This past month has been massive for reflection for me and I really realised that I have often been a stepping stone for others to get to a point in their life. That's okay, but there is a time where I have to evolve and understand that I am no longer a stepping stone for negative people to get to, but positive people to get to.
I can't even dislike the people who have recently let me down, because I see them unable to ascend and I see them becoming more and more confused with their life around them and their ego takes over, creating issues for them every step of the way.
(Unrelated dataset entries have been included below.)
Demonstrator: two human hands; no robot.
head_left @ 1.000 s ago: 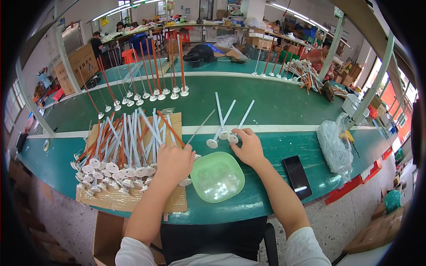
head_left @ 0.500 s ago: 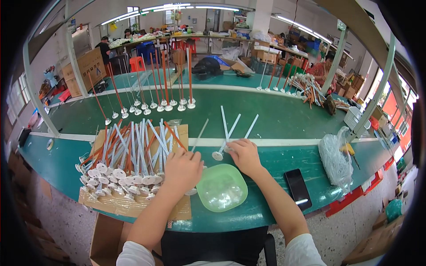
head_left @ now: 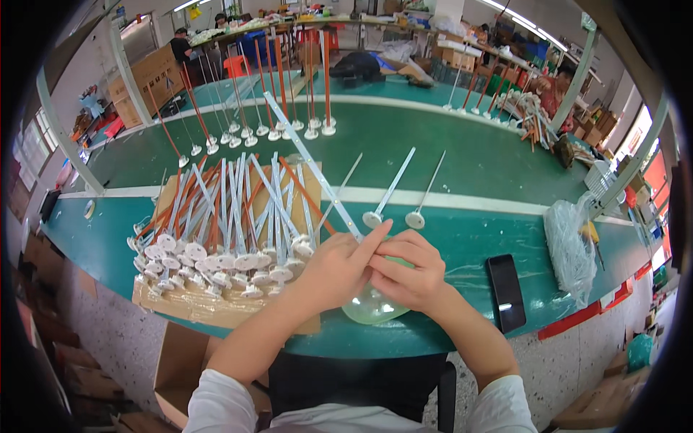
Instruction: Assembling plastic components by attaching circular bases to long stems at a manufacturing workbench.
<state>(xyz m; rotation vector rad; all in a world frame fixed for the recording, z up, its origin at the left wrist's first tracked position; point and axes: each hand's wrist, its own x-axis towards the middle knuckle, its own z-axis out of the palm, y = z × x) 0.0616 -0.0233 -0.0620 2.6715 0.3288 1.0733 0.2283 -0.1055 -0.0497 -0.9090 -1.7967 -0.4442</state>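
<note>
My left hand (head_left: pixel 338 265) is closed on the lower part of a long pale-blue strip (head_left: pixel 303 149), which slants up and away to the left. Its lower end is hidden by my fingers. My right hand (head_left: pixel 413 270) meets the left there, fingers pinched on something I cannot make out. Under both hands sits a translucent green bowl (head_left: pixel 372 309), mostly covered. Just beyond stand a pale strip on a white round base (head_left: pixel 372 219) and a thin rod on another white disc (head_left: pixel 414 219). Left of my hands, a pile of blue and brown strips with white discs (head_left: pixel 245 261) lies on cardboard (head_left: pixel 303 322).
A black phone (head_left: pixel 506 292) and a crumpled clear plastic bag (head_left: pixel 570 249) lie to the right. Several brown and pale rods on white bases (head_left: pixel 274 134) stand across the green table (head_left: pixel 404 173). At the far right a person (head_left: pixel 556 94) sits by another pile of strips.
A pale strip has come up between my hands, which have drawn together over the bowl. My right hand has left the standing strips. The whole view has shifted slightly.
</note>
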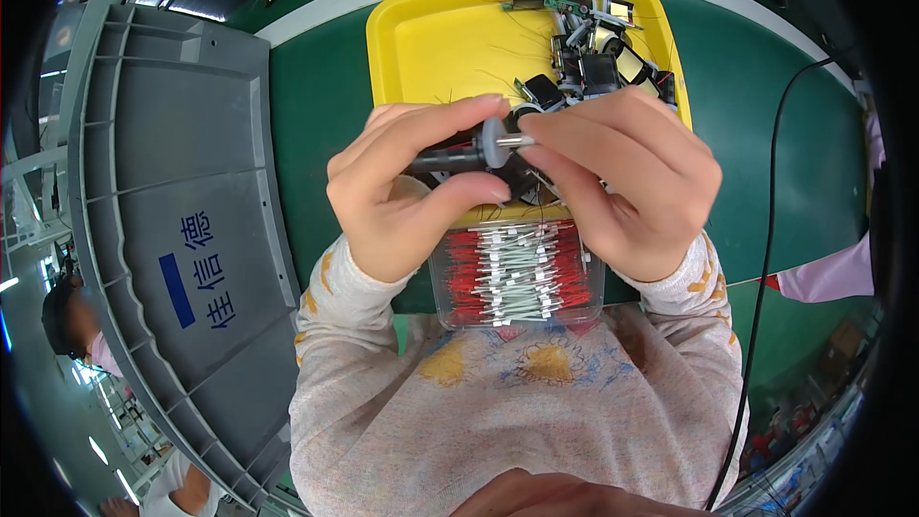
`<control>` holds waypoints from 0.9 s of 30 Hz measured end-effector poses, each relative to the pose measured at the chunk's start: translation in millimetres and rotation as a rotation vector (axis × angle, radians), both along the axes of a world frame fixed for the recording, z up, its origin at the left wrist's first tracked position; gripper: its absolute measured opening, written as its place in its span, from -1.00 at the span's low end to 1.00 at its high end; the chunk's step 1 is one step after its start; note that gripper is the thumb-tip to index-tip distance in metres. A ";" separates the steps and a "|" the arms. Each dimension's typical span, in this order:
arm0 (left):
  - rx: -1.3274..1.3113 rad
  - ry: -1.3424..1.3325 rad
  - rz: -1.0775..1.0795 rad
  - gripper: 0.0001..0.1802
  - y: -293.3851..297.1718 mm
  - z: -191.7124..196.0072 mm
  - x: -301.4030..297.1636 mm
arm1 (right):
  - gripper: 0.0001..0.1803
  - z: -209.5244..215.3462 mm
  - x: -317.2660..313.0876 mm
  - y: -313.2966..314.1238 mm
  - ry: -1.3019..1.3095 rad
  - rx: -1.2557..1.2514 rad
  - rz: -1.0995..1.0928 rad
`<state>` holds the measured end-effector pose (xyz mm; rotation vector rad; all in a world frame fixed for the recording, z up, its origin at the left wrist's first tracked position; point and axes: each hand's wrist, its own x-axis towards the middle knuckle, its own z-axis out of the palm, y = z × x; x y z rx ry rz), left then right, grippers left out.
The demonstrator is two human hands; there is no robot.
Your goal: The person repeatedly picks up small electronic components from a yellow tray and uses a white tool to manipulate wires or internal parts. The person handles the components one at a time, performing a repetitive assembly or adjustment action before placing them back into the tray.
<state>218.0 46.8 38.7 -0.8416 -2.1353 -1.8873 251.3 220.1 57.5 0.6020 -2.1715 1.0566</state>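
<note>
Hands, two, mine. My left hand (388,177) is holding one black cylindrical plastic part (445,159), its thumb and fingers clamping on the body from either side. My right hand (632,172), slightly blurred, is pinching the end of one silvery metal pin (513,141) between thumb and forefinger. The pin is standing out from one grey round disc (493,142) at the black part's right end.

Tray, one, yellow plastic, with rounded corners (445,48): it is lying beyond my hands, and the part is hovering over its near side. Black-and-green components with fine wires (600,72), over ten: they are overlapping at the tray's right, preventing an exact count.

Box, one, clear plastic (438,282): it is sitting between my forearms. Slender red-and-white pieces (517,273), dozens, are filling it, too tangled to number.

Surface, one, green (321,134), is carrying these. Crate, one, grey ribbed plastic (182,77), is standing at my left. Cable, one, thin black (772,153), is running down at my right.

Pose: both forearms are reaching up from below, elbows bending outward, wrists turning inward, fingertips meeting near the disc.
</note>
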 end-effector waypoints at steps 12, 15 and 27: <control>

I understand now that they don't even know what they are doing, they are creating labels for themselves, thanks society! so they have a reason to sit around and do nothing, but these are not the kind of people I want around me anymore, I want to get out there and get everything out vocally and through community thought and development, not from facebook and other mediums.
I have always had an issue with facebook, mostly because so many people use it as a forum to discuss their whole private life (with 445 friends) and wonder why they have all of these opinions flooding at them. Last night I witnessed this. It's a catch 22, the person who was doing the opinion should cut the egotistic and condescending shit, but then the person who was taking it so hard should look at things more lightly, HOWEVER, people have this forum where they CAN say what they want with no repercussions....this is not a good thing, and this past month, September has been valuable for me to move on and understand I want more than this in my life. So last night I deactivated my facebook after a realisation that I don't want to be this person who revolves my life around others's lives and there's more out there than just that.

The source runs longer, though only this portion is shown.